The origins of the band’s music came through The Arthur Hinge Speed Band. They were known for their flash and their antics while receiving the awards in Gloucester at the Slough Arts Festival. Mike Wainwright, who wasn’t a musician, decided it was to write original music. Someone gave him an acoustic guitar, a Bob Dylan songbook, and he was a songwriter. The Hinge band faded away as 9.30 Fly was born.
The band considered Lyn Oakey on Guitar, Gary Chairman on Bass, Mike Clark on Drums, Mike Wainwright on Vocals, and Barbara Wainwright on Vocals. The band worked during their rehearsals in a village outside at Cheltenham and with influences raging between Yes, Beatles, and Family, the band were signed to Ember Records which was home to Blonde on Blonde’s last two albums, Blue Beard, and Davey Payne and the Medium Wave to name a few.
Recorded at Rockfield Studios in February 1972 and with Mike Smith of the Amen Corner in the production level along in the countryside at Monmouthshire which is a part of south east Wales, the band worked hard and fast to complete the album. While the album is now considered a cult classic and ahead of its time, this album itself deserves some light at the end of the tunnel.
You have the opener, Life and Times with flamenco guitar sections, galloping beats, and both Mike and Barbara singing into the skies above. It has this Ennio Morricone drive that you can close your eyes and imagine the Spaghetti Western genre is making a comeback as the son of the Man with No Name is honoring his father’s legacy to give him his last wish.
September comes to mind of Country-Folk music with some of the 12-bar chords with a straightforward style of sound that was very different from the other tracks. Elsewhere, the riding and thunderous drums and electric keyboards followed by Oakey’s stargazing guitar work into the stars and makes the ship excited for Mr. 509. It changes into a moody and watery atmosphere before dynamic rhythm sections from the guitar and melodic moments from the keyboards.
Charman’s bass creates this walking bluesy-jazz melody as Barbara helps her out to lay down the tempo in a slowed-down groove on Summer Days before going into a pumping style as Lyn and Barbara share the same melody on their instruments with fuzz-tone style and clean Rhodes techniques. I love how they always twist and turn with 9.30 Fly’s work.

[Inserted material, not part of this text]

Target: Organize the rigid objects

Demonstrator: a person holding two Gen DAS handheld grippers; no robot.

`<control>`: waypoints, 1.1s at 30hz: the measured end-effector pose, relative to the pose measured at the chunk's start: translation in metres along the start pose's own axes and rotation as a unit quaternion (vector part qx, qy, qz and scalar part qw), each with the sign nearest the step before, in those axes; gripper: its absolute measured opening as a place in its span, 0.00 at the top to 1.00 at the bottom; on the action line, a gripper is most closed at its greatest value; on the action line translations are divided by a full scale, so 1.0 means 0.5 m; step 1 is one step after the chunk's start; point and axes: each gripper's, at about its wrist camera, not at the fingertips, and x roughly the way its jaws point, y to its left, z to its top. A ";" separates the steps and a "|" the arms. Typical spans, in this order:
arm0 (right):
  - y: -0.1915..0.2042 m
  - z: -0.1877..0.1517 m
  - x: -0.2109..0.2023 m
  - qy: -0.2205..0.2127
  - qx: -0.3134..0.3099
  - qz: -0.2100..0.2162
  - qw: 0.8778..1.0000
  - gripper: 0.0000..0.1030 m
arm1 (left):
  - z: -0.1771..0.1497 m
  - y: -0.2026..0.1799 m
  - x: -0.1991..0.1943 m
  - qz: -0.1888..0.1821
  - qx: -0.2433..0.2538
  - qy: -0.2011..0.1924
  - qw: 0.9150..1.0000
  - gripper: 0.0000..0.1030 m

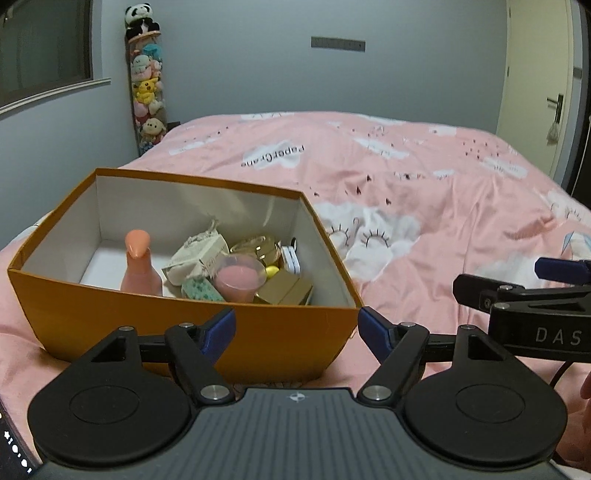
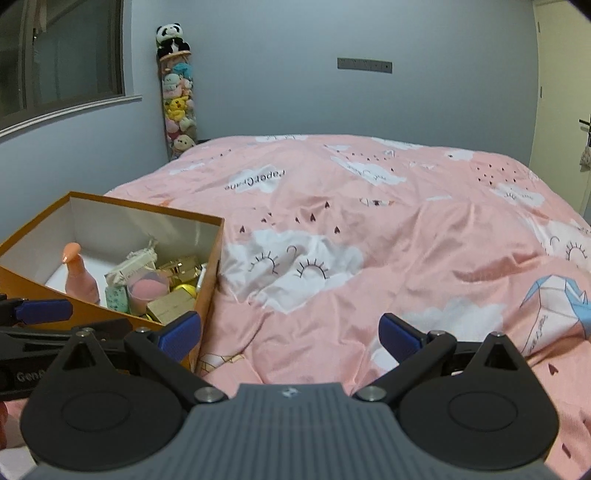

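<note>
While the orange box sits open on the pink bedspread, your small items are already gathered inside it: a pink bottle stands upright near the left, and to its right lie a cream drawstring pouch, a clear cup with a pink filling, a teal patterned piece, a tan cardboard box and a gold-toned object, all crowded and touching toward the right wall. Your left gripper hovers just in front of the box's near wall, jaws spread wide with nothing between them. Your right gripper hangs over bare bedspread just beside the box's right corner, likewise wide apart and holding nothing. Farther back, a tall column of plush toys with a panda on top stands against the grey wall.
</note>
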 end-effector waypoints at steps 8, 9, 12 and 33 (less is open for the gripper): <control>-0.004 -0.003 0.020 0.017 0.010 0.008 1.000 0.03 | 0.001 -0.004 0.006 0.011 0.007 0.008 1.000 0.14; -0.004 -0.003 0.020 0.017 0.011 0.008 1.000 0.03 | 0.001 -0.005 0.005 0.012 0.008 0.008 1.000 0.14; -0.005 -0.003 0.019 0.015 0.011 0.007 1.000 0.03 | 0.003 -0.006 0.006 0.012 0.007 0.008 1.000 0.14; -0.007 -0.003 0.021 0.016 0.014 0.004 1.000 0.03 | 0.005 -0.002 0.008 0.011 0.007 0.008 1.000 0.14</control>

Brooklyn Thoughts reminded me of Uriah Heep’s Lady in Black and Barbara’s voice resembling Annie Haslam as it a prog-folk journey into the streets of New York set to the tones of the Mellotron. It gives you chills down to the spine and hair on the back of your necks going up from this chilling composition of what is happening beyond the faces of the people in the city.

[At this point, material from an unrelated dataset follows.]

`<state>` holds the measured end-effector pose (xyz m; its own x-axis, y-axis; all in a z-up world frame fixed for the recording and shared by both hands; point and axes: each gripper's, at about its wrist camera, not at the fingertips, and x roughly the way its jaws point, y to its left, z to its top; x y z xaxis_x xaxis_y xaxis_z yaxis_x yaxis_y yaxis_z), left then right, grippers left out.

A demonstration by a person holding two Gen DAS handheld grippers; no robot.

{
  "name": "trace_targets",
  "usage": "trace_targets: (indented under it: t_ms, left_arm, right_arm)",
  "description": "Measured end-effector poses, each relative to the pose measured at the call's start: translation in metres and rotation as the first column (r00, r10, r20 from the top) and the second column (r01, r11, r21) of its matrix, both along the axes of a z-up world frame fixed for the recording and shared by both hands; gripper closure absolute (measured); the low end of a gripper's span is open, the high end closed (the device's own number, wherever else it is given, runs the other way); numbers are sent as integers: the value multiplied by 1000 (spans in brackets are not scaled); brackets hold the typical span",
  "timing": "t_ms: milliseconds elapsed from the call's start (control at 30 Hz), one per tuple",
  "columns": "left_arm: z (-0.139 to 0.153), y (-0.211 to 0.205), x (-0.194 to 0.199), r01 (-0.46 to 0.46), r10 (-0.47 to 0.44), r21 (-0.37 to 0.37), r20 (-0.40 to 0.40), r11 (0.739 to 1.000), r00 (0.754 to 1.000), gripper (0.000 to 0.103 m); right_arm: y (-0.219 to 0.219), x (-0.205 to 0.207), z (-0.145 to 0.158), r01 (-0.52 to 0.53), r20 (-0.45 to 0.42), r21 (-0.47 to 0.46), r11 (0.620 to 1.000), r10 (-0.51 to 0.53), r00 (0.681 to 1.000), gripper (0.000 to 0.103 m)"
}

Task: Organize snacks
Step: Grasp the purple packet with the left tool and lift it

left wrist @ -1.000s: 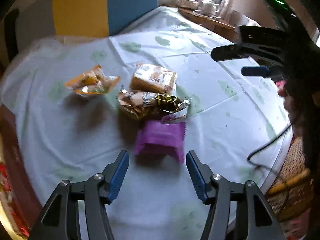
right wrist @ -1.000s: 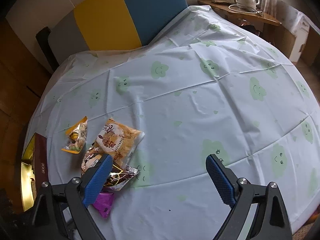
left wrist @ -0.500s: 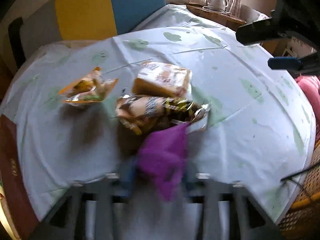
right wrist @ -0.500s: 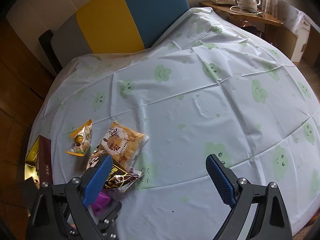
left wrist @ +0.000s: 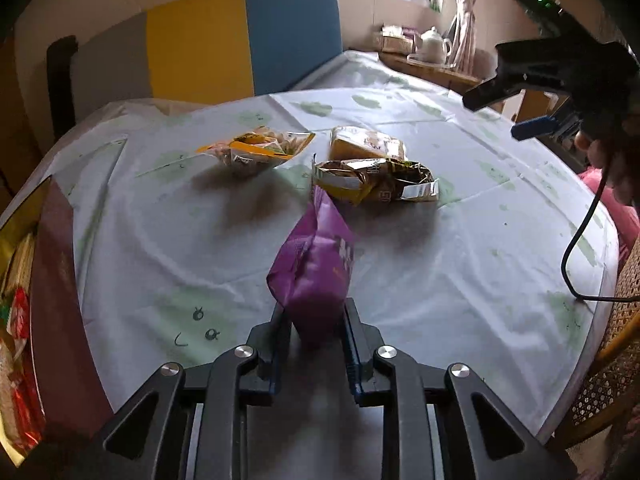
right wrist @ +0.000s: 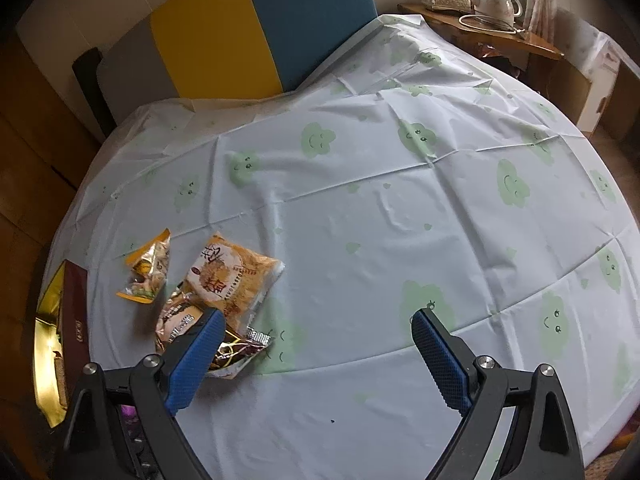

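A purple snack packet [left wrist: 316, 264] juts forward and up from my left gripper [left wrist: 314, 320], which is shut on its near end, pads pressing both sides. Beyond it on the cloth lie a crumpled gold-brown packet [left wrist: 376, 184], an orange packet [left wrist: 366, 144] behind that, and a small yellow packet [left wrist: 256, 150] to the left. In the right wrist view the same orange packet [right wrist: 236, 276], yellow packet [right wrist: 148, 268] and brown packet [right wrist: 180, 316] lie at lower left. My right gripper [right wrist: 316, 316] hangs open above the cloth with nothing between its fingers.
A round table under a white cloth with green clouds [right wrist: 400, 220]. A red and gold box [left wrist: 52, 280] holding snacks sits at the table's left edge. A yellow and blue chair back [right wrist: 260, 28] stands behind. A teapot [right wrist: 496, 0] is on a side table. A black cable [left wrist: 576, 248] hangs at right.
My left gripper went forward to the purple packet and shut on it; the packet now stands up between the fingers. The right gripper stayed open and still.
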<state>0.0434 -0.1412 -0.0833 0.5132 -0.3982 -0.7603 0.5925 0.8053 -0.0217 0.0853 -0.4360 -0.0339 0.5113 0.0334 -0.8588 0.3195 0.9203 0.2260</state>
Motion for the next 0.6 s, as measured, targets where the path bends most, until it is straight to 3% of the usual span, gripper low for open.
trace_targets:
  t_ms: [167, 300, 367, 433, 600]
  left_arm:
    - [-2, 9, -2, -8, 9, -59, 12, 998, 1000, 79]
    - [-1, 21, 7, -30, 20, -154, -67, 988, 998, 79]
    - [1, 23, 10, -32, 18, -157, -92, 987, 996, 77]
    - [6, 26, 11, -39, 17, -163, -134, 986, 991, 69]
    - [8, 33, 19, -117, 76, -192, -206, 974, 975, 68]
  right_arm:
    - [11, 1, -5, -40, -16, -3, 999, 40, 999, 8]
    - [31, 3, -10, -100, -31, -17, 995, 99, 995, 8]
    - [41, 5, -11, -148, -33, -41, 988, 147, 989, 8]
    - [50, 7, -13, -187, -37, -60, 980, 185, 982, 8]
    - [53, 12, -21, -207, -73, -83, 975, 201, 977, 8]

The 8-minute finale, Time of War which deals with the First World War and the subject of Jingoism of patriotic extremism, is a very difficult subject matter, the music itself is a chilling situation of what is happening in the what was happening in that time period that there is a dark side to the war itself. Lyn’s guitars just paint the picture of hell, brutality, and nightmarish views.

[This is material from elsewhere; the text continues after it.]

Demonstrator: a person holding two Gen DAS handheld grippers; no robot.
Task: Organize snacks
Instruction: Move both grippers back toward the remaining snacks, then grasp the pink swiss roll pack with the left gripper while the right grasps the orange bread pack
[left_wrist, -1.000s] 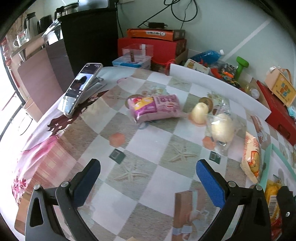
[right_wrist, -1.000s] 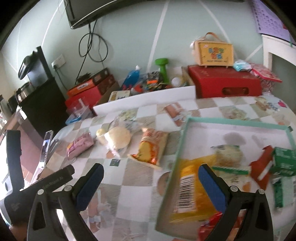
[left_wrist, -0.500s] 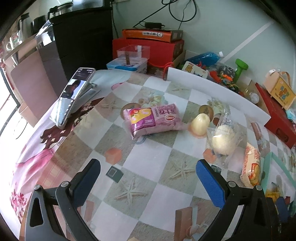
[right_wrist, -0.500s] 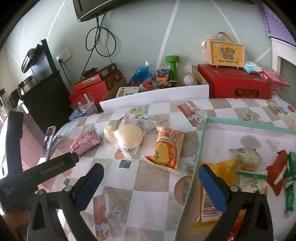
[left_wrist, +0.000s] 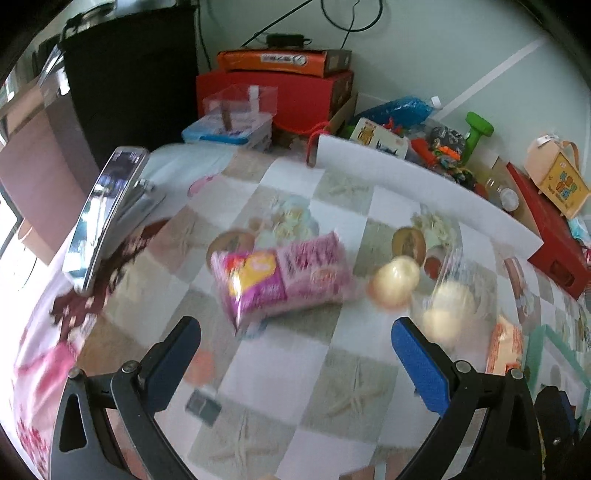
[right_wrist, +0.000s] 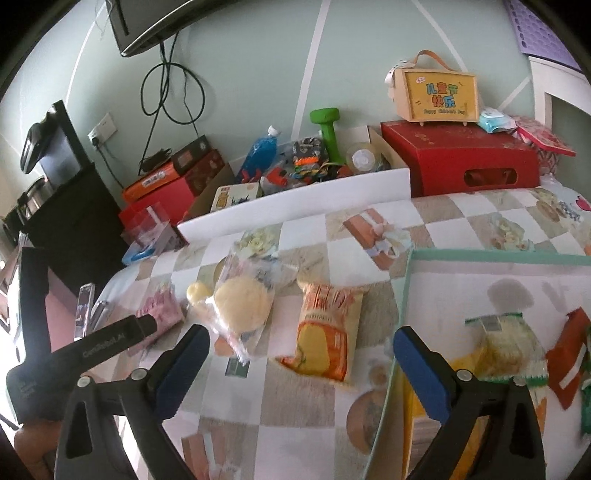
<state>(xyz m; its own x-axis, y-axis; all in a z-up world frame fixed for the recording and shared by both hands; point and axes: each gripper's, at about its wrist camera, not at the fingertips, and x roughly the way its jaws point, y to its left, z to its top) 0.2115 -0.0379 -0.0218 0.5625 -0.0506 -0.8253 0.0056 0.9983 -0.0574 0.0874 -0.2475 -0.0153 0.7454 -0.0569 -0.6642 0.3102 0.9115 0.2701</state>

He lays it down the subject through his Guitar and it’s an eye-opener as the music changes into the styles of Blonde on Blonde’s Rebirth-era. Mike’s voice at times brings to mind of Roy Orbison and the echoing effects on his arrangements give power and emotion. It then changes into a militant vocalization in the styles of Celtic Folk between Mike and Barbara themselves near the end of the piece.
It’s a surreal ending, but knowing that the battle is far from over. The two bonus tracks contains the West Coast sound a-la Gordon Lightfoot textures of Song for L.A. and the first version of September. When the album was released in 1972, it didn’t do well and the band broke up. Mike and Barbara parted company. Mike now lives in California and retired from the industry while Barbara is now a coaching and guidance consultancy in California also.
The 16-page booklet contains liner notes by Sid Smith who wrote about the history about the band and includes interviews with both Mike and Barbara about the making of the album and the history of the band. It’s a very good reissue that Esoteric had done and I highly recommend checking out this album if you admire the Ember Records label and delving into the obscure gems of the progressive rock-era.